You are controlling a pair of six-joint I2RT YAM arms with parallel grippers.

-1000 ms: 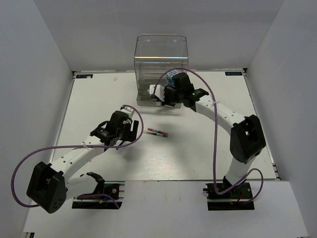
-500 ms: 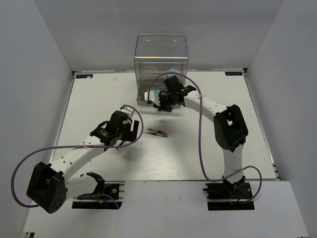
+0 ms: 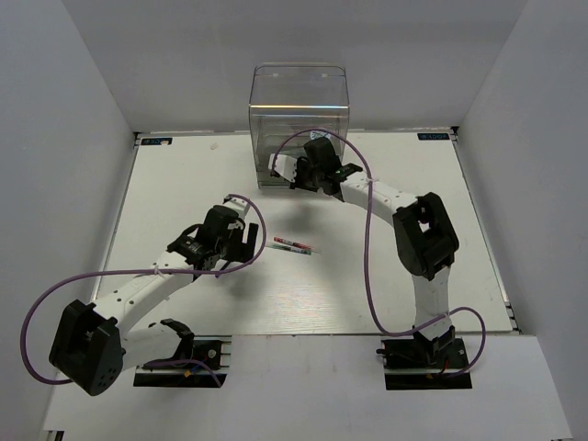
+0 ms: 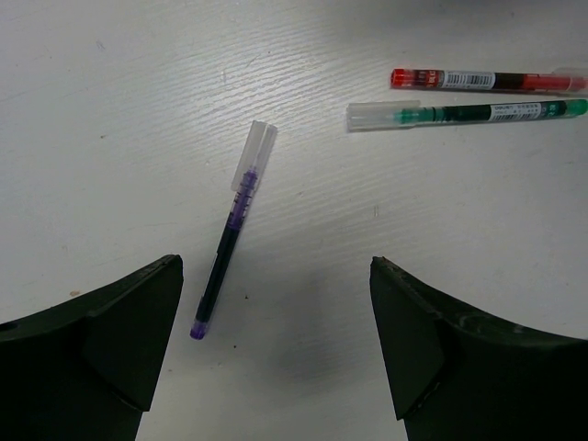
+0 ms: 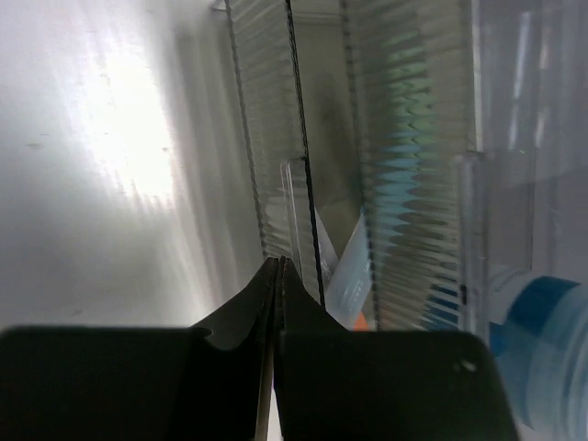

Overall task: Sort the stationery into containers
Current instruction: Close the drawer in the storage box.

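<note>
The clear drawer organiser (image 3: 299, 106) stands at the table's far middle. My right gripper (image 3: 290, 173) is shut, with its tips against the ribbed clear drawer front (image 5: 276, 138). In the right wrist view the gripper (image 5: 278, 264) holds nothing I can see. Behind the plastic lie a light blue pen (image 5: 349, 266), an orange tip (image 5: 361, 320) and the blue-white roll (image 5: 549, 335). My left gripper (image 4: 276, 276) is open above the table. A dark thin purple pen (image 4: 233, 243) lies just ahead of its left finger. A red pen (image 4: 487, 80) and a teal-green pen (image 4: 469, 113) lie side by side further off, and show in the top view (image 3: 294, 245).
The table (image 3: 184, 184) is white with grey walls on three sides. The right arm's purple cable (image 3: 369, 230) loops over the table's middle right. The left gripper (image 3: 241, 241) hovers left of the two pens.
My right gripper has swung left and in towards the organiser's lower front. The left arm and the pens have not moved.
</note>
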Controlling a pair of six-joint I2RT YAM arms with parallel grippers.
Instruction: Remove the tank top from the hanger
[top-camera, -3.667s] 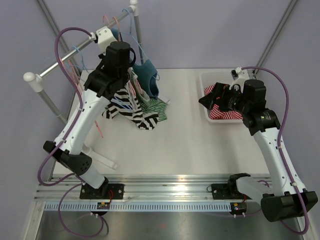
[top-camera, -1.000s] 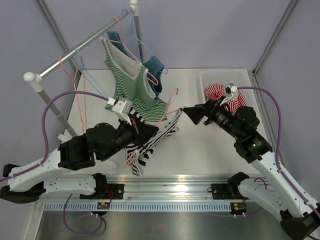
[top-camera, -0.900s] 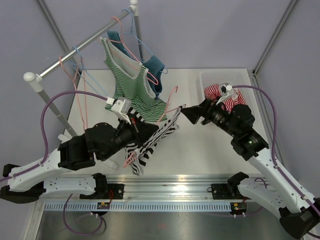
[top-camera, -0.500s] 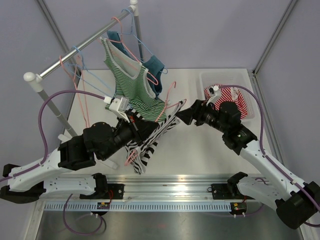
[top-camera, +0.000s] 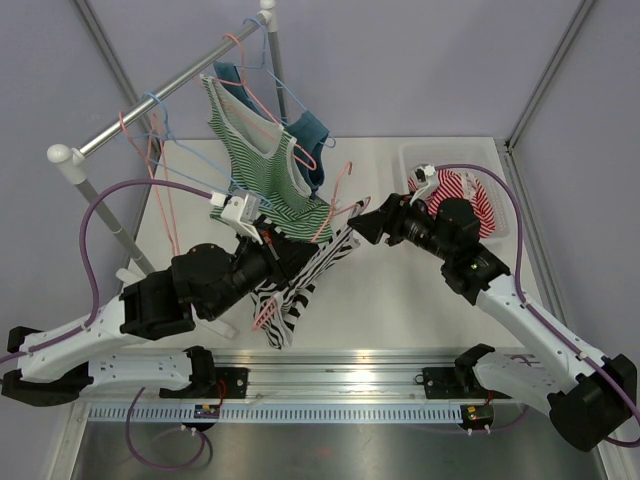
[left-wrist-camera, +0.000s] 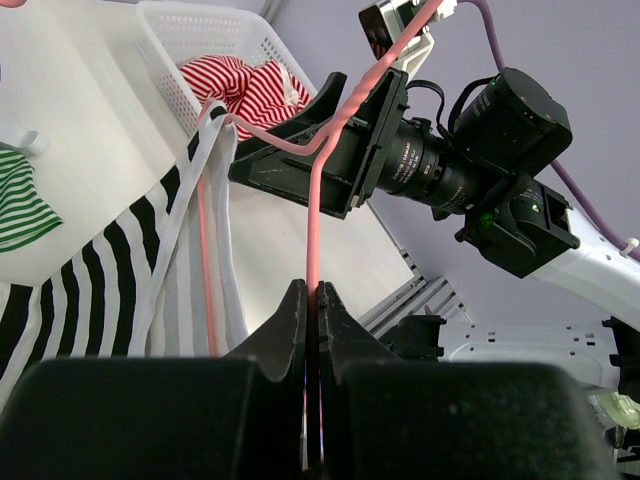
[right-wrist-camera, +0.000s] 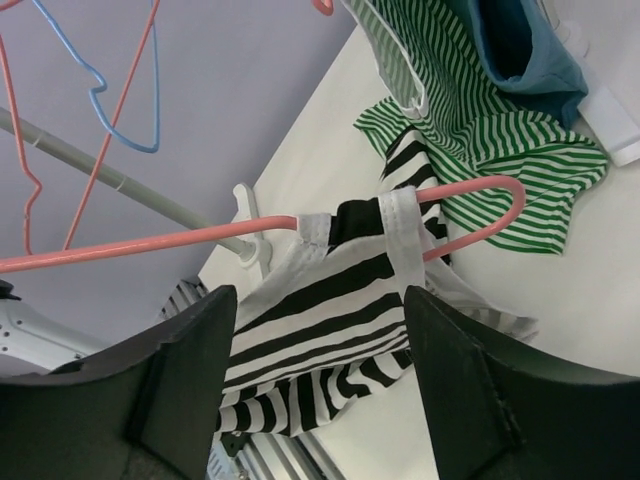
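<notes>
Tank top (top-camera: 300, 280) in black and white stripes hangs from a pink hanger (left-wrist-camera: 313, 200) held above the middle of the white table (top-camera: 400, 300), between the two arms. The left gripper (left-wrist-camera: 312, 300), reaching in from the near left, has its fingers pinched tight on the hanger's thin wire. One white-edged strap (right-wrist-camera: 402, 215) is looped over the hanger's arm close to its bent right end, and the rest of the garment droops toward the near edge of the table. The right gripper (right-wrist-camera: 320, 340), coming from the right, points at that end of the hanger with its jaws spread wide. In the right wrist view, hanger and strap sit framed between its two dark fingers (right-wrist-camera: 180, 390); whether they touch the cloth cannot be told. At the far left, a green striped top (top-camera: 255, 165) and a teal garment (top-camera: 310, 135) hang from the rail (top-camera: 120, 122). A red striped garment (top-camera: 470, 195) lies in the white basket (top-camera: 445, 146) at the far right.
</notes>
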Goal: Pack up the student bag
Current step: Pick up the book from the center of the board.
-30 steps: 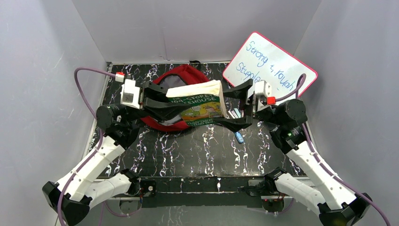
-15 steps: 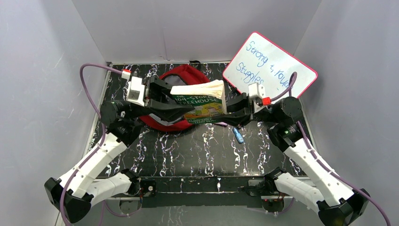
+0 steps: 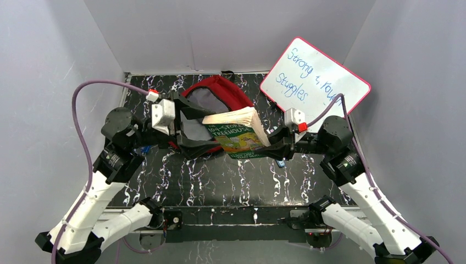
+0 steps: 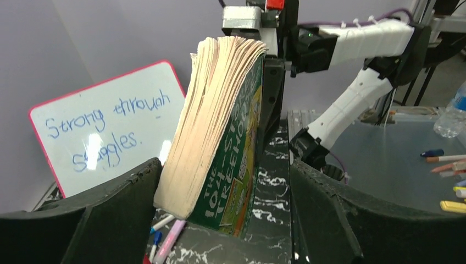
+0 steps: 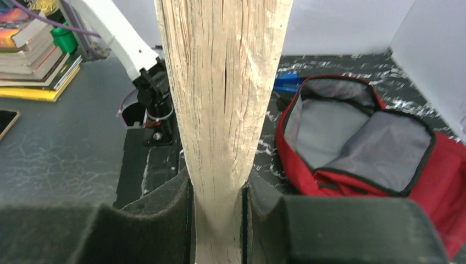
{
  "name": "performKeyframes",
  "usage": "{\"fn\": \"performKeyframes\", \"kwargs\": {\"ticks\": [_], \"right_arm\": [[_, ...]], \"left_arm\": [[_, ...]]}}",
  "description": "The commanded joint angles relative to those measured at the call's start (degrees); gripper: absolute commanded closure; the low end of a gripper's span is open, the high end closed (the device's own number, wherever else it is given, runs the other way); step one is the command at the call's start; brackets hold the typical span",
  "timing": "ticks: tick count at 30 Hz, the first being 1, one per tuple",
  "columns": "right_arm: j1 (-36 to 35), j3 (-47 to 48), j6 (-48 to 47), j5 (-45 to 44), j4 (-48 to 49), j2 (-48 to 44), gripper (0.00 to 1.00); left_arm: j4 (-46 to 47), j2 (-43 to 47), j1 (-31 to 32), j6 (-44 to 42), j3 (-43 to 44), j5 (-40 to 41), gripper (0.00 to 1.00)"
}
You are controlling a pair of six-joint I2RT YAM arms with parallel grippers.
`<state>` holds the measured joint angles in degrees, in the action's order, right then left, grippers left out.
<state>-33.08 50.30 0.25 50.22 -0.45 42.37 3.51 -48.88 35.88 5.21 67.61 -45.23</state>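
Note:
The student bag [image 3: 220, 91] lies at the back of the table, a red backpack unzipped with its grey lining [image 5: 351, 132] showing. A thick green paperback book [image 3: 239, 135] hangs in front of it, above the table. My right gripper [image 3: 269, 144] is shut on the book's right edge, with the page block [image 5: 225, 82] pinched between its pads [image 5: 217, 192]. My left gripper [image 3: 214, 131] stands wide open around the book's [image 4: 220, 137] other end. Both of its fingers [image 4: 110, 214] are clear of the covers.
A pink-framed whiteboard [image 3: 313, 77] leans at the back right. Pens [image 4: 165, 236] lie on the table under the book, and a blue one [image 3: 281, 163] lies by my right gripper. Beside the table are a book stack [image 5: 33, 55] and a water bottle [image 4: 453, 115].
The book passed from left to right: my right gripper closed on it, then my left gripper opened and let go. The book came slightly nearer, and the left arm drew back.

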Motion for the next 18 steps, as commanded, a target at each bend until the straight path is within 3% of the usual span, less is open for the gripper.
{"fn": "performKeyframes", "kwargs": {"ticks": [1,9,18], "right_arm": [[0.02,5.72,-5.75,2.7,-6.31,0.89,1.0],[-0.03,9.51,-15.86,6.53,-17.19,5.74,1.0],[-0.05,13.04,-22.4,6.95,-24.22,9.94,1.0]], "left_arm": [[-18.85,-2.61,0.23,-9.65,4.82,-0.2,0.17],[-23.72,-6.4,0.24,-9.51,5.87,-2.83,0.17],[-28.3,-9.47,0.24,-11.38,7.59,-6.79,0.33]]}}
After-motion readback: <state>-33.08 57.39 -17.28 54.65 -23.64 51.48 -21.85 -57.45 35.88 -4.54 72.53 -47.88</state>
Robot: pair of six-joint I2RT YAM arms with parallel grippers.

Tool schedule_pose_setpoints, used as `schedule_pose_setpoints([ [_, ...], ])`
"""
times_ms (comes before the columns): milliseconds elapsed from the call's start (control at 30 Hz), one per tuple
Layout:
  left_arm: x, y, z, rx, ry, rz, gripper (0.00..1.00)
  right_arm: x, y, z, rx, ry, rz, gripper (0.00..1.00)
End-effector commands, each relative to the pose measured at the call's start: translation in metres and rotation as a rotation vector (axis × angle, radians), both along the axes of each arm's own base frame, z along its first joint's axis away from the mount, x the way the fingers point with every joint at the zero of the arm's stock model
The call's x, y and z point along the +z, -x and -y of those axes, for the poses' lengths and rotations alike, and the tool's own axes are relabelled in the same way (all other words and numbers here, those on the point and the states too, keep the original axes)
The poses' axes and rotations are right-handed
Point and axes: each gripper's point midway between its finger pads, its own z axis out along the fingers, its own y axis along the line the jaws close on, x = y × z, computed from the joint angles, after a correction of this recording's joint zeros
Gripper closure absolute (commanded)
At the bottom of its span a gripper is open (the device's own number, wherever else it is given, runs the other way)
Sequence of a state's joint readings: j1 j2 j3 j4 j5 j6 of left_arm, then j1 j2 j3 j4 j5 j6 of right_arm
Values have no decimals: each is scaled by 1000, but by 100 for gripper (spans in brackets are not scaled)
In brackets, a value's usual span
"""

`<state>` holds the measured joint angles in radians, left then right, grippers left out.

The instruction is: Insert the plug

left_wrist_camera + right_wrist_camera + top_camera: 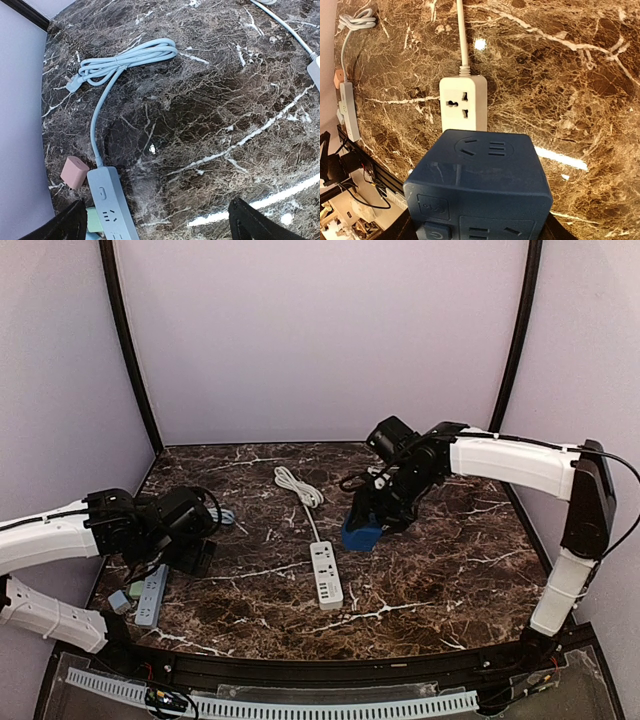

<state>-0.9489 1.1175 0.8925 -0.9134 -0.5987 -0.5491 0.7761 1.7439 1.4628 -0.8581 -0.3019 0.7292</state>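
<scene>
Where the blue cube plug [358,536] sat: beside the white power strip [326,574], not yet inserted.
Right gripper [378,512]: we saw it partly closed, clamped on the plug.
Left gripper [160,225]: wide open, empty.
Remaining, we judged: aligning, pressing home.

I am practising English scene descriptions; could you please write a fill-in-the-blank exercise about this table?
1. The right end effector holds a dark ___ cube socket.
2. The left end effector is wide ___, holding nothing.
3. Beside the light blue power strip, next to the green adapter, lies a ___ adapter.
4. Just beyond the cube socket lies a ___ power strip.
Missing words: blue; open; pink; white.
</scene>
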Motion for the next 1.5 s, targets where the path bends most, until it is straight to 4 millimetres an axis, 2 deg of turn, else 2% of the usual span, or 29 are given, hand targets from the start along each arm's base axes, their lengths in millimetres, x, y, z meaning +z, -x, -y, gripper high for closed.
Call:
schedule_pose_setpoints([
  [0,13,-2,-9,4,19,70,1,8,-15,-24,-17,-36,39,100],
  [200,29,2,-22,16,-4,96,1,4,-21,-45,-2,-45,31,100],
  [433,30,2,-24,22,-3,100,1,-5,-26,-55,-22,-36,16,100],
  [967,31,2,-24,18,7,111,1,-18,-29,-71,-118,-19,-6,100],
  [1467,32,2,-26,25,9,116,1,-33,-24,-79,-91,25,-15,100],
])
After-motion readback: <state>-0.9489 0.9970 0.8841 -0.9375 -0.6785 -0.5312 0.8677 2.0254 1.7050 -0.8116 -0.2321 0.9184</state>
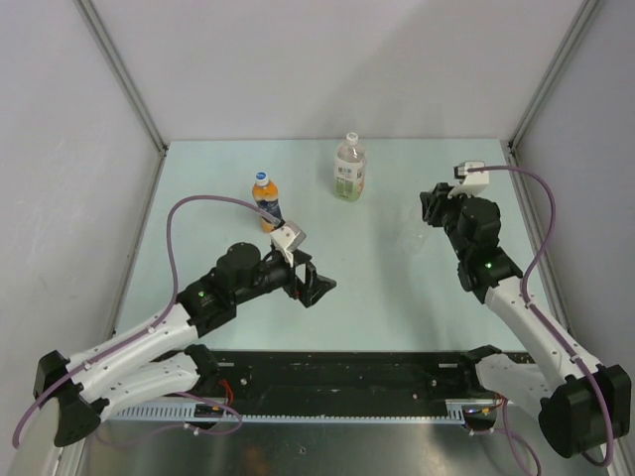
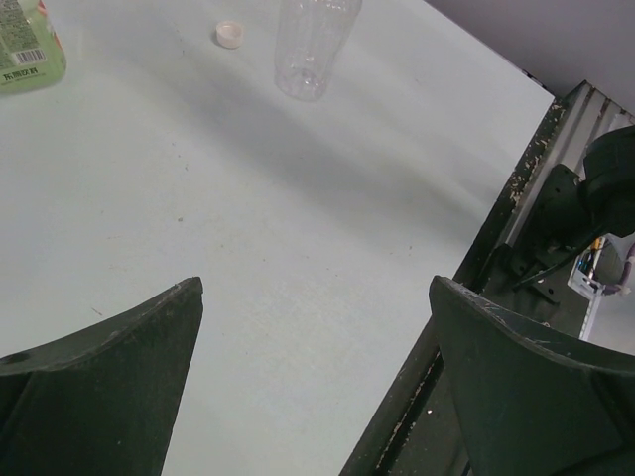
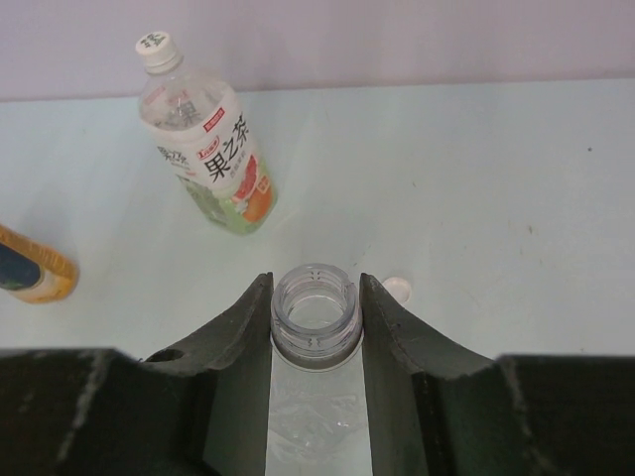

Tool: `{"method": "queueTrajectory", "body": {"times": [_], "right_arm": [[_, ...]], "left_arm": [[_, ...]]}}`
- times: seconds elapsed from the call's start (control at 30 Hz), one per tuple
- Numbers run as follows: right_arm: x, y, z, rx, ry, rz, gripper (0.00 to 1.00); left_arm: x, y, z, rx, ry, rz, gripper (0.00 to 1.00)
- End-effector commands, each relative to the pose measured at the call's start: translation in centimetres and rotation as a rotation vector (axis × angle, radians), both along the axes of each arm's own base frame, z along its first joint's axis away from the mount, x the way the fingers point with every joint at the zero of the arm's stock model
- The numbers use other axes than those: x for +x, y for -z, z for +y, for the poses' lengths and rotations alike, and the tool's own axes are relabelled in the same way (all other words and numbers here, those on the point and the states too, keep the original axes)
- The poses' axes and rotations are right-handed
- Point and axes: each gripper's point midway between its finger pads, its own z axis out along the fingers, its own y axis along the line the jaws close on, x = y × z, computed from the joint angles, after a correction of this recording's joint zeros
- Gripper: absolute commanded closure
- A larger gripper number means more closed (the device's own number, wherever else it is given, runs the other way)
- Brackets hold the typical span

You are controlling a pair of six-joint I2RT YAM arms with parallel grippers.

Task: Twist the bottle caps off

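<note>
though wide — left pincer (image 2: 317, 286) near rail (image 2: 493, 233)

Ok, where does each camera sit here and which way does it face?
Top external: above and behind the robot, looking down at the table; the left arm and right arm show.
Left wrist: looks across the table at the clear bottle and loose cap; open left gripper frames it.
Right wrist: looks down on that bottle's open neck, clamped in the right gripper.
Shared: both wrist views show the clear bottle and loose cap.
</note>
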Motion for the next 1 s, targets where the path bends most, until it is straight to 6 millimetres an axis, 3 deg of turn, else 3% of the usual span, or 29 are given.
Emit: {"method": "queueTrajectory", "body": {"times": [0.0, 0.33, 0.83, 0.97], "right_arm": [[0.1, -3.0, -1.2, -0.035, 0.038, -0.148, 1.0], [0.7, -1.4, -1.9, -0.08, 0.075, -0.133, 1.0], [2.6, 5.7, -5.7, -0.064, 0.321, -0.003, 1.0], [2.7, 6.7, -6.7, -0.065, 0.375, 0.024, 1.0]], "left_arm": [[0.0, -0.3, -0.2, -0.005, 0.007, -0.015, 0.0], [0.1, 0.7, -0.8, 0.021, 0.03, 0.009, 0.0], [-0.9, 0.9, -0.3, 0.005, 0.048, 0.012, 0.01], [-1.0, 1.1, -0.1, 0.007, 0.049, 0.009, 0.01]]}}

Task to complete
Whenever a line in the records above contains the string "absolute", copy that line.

Output for this exercise
  "description": "The commanded joint angles relative to those measured at the call's start (degrees); gripper: absolute commanded closure; the low end of a gripper's span is open, the high end closed (the device's own number, wherever else it is given, runs the other way); step one is the command at the call's start; brackets hold the typical span",
Gripper closure absolute (commanded)
- Gripper: absolute commanded closure

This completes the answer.